- **Task inputs**

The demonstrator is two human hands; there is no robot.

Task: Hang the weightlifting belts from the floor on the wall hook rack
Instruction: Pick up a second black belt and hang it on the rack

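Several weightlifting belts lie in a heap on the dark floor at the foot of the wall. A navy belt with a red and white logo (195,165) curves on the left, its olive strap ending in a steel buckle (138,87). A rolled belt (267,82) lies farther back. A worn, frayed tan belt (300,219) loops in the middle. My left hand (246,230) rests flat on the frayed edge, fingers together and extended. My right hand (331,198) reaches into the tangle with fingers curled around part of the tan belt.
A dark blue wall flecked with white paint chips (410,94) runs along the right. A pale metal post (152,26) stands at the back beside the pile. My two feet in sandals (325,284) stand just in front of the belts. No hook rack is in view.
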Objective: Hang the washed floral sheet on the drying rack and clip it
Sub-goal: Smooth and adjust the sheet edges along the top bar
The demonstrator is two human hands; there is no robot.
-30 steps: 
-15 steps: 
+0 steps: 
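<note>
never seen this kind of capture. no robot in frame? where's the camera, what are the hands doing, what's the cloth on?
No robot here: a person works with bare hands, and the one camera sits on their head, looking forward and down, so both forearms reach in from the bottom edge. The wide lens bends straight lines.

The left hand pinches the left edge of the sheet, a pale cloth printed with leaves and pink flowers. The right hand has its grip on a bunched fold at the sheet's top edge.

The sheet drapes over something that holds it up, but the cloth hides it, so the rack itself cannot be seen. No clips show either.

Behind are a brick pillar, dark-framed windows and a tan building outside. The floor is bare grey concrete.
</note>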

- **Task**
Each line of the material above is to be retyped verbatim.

- **Answer below**
The demonstrator is two human hands; there is no robot.

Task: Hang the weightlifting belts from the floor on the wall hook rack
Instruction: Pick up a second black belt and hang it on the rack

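Several weightlifting belts lie in a heap on the dark floor at the foot of the wall. A navy belt with a red and white logo (195,165) curves on the left, its olive strap ending in a steel buckle (138,87). A rolled belt (267,82) lies farther back. A worn, frayed tan belt (300,219) loops in the middle. My left hand (246,230) rests flat on the frayed edge, fingers together and extended. My right hand (331,198) reaches into the tangle with fingers curled around part of the tan belt.
A dark blue wall flecked with white paint chips (410,94) runs along the right. A pale metal post (152,26) stands at the back beside the pile. My two feet in sandals (325,284) stand just in front of the belts. No hook rack is in view.
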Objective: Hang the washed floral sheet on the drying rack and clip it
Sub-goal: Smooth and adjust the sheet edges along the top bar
The demonstrator is two human hands; there is no robot.
-30 steps: 
-15 steps: 
+0 steps: 
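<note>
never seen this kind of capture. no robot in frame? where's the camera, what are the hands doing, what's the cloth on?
No robot here: a person works with bare hands, and the one camera sits on their head, looking forward and down, so both forearms reach in from the bottom edge. The wide lens bends straight lines.

The left hand pinches the left edge of the sheet, a pale cloth printed with leaves and pink flowers. The right hand has its grip on a bunched fold at the sheet's top edge.

The sheet drapes over something that holds it up, but the cloth hides it, so the rack itself cannot be seen. No clips show either.

Behind are a brick pillar, dark-framed windows and a tan building outside. The floor is bare grey concrete.
</note>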

The answer is now complete.